Georgetown’s McDonough School of Business was recently ranked 40th among masters in business administration programs around the world by The Financial Times, dropping two spots from last year’s rankings, and was 18th among U.S. programs.

SB Dean George Daly said that despite the drop in the global rankings, the MBA program has actually improved among competing American schools. He added that the national ranking is more important to Georgetown than the international ranking.

“It’s certainly true that international schools are improving, and that’s important to realize, but I’m more concerned that we’re 18th among U.S. business schools than where we are internationally,” Daly said.

According to a Financial Times article, the rankings use 20 criteria to evaluate data from alumni surveys and the schools themselves, focusing on the program’s alumni salaries, career development, research capabilities and diversity. Information from the current year accounts for 50 percent of the score, whereas data from 2008 and 2007 each account for 25 percent.

Daly said that while the MSB’s U.S. ranking in The Financial Times has in the past three or four years hovered around 19th or 20th, being ranked 18th this year was actually an improvement. According to Daly, the school’s location in the District, the new facility and the ability to attract new faculty give Georgetown’s MBA program a boost versus the competition.

“As we move into the new building and we reformulate some curricular issues, and as we change our faculty, we’ll improve more,” he said.

The Wharton School at the University of Pennsylvania remains the top-ranked business school in the world.
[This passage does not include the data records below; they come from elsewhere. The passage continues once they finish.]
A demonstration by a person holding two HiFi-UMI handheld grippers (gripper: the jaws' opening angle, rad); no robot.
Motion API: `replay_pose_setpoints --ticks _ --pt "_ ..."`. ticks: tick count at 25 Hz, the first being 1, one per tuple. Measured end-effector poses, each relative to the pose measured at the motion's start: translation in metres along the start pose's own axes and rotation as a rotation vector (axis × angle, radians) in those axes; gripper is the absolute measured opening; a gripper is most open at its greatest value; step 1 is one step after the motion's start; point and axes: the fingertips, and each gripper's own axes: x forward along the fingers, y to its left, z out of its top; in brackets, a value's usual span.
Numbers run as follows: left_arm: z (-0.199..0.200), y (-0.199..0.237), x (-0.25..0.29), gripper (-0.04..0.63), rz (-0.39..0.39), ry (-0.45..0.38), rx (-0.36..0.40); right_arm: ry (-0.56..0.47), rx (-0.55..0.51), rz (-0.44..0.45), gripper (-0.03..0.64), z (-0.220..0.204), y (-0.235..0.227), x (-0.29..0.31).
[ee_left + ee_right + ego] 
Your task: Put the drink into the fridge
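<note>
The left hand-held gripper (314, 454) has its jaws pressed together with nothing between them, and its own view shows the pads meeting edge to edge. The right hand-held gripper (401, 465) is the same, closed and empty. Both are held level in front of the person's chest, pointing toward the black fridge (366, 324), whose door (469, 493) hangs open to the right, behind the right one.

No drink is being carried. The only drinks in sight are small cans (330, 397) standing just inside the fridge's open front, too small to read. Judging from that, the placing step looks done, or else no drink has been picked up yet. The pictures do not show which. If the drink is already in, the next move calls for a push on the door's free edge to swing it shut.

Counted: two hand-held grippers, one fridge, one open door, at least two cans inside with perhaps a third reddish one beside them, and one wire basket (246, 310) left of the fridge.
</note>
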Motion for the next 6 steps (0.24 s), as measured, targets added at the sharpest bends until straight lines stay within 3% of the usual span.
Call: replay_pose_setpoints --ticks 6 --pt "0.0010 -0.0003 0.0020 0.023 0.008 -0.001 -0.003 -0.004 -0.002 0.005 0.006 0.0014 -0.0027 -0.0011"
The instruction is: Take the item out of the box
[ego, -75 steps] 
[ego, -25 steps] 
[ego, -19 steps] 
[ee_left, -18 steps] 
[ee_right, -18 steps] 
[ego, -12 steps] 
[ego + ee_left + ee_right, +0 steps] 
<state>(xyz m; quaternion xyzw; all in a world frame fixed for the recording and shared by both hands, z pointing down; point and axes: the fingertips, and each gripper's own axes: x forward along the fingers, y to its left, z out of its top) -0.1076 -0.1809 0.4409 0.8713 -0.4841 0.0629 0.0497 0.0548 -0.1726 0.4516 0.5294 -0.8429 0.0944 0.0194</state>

Ranked 39th is Imperial College’s Tanaka Business School in London and tied at 41st are the University of Strathclyde Business School in Glasgow, Scotland, University of Arizona’s Eller College of Management, and City University’s Cass Business School in London.

According to Daly, the rankings make for what is often the newspaper’s best-selling issue, and that they don’t necessarily affect the school as much as the public might think.

“It’s something that some students that don’t have the chance to visit the school [can use] as a way they decide whether to apply,” he said. “It’s most important for international students … most, if not almost all, U.S. students can come and visit.”

He also added that while professors take pride in the rankings, the numbers do not affect faculty recruitment.

“[Recruiters are] much more likely to visit and judge based on experience [than on rankings],” Daly said.